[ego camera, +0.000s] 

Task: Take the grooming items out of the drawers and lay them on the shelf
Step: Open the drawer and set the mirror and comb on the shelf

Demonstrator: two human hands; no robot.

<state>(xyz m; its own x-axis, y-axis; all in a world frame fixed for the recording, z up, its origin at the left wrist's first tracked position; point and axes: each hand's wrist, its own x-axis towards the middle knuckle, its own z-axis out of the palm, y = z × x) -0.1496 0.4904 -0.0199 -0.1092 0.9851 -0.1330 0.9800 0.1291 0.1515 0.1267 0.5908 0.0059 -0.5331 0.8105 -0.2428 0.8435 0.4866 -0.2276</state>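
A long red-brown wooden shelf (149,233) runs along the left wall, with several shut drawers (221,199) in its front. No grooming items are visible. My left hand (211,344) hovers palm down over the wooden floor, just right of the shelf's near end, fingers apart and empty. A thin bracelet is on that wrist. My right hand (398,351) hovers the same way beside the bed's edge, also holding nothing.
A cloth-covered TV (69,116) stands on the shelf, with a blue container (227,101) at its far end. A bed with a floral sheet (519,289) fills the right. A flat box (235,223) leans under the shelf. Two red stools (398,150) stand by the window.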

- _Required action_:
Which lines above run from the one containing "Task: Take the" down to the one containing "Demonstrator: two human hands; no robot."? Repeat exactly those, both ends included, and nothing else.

- _Expected output_:
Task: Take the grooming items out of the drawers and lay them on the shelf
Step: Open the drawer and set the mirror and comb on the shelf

Demonstrator: two human hands; no robot.

Nothing remains to be written for this exercise.